The aim of this paper is to investigate the need of deferring cataract surgery until treating the co-existing diabetic macular edema (DME) using intravitreal (IVI) anti-vascular endothelial growth factor (anti-VEGF).
Methods
A prospective randomized interventional study included diabetic patients with visually significant cataract and DME. Patients were divided into 2 groups. Group A received three preoperative intravitreal (IVI) aflibercept injections with a monthly interval; the third injection was given intra-operatively.

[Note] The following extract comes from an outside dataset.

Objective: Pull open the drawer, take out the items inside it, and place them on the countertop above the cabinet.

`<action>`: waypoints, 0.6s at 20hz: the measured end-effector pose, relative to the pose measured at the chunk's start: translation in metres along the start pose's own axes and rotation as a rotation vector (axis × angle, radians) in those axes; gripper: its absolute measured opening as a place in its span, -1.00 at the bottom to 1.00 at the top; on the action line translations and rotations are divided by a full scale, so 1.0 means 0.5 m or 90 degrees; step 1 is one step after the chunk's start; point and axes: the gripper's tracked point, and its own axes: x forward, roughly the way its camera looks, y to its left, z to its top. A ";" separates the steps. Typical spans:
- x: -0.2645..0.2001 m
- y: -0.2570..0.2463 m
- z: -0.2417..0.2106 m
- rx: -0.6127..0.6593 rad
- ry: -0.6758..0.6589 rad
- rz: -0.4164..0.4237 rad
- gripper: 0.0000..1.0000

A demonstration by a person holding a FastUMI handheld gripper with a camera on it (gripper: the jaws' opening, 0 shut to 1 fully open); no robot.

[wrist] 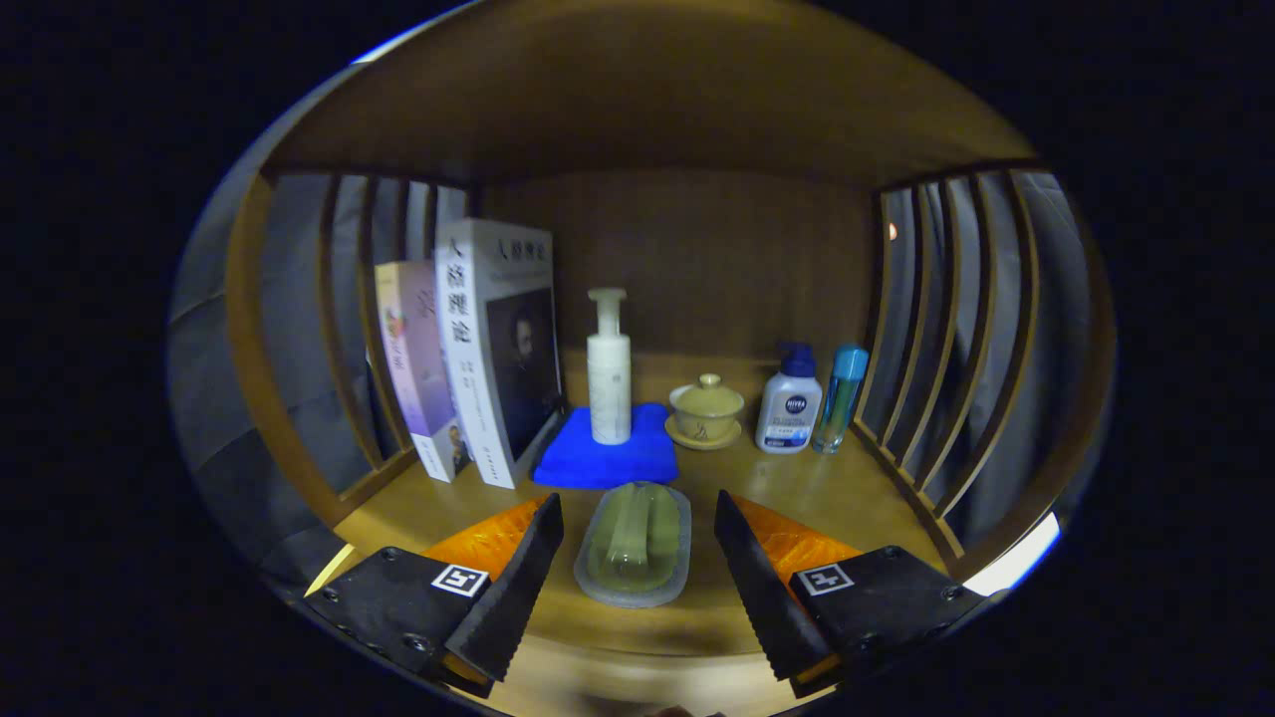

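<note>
My gripper (pixel 635 573) stands open over the front of the wooden countertop (pixel 797 488). Between its fingers lies a clear oblong case with a pale green item inside (pixel 635 545), resting flat on the wood; neither finger touches it. Just beyond the case a blue folded cloth (pixel 606 448) lies on the countertop, with a white pump bottle (pixel 609 368) standing upright on it.
Two books (pixel 478 349) stand upright at the left against the slatted side. Right of the cloth sit a yellowish lidded cup on a saucer (pixel 706 410), a white bottle with a blue cap (pixel 789 406) and a slim blue-capped bottle (pixel 839 396). Slatted sides close both ends.
</note>
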 end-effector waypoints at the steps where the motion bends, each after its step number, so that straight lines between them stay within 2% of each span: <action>1: -0.033 -0.001 0.001 0.000 -0.021 0.007 0.93; 5: -0.164 -0.010 0.000 0.034 -0.106 0.023 0.93; 9: -0.255 -0.011 -0.047 0.026 -0.119 0.032 0.93; 12: -0.316 -0.010 -0.083 -0.001 -0.144 0.013 0.93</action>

Group B received a single intra-operative injection, and two post-operative injections with a monthly interval. The primary outcome measure was the change in central macular thickness (CMT) at 1st and 6th month post-operative. The secondary outcome measures were best corrected visual acuity (BCVA) at same points and any documented adverse effects.
Results
Forty patients were enrolled in the study, 20 patients in each group. Means of CMT at 1 month post-operatively were significantly higher in group B than group A but no statistical difference at 6 months. There was no statistical difference between the 2 groups regarding BCVA at 1 or 6 months post-operatively. Compared with the baseline values, BCVA and CMT improved significantly after 1 and 6 months within both groups.
Conclusion
IVI of aflibercept given before cataract surgeries does not seem to have superior effect over postoperative injections in either macular thickness or visual outcomes. Hence, preoperative controlling of DME might not be mandatory in patients undergoing cataract surgery.
Clinical trial registration
The study is registered in clinical trial. Gov (NCT05731089).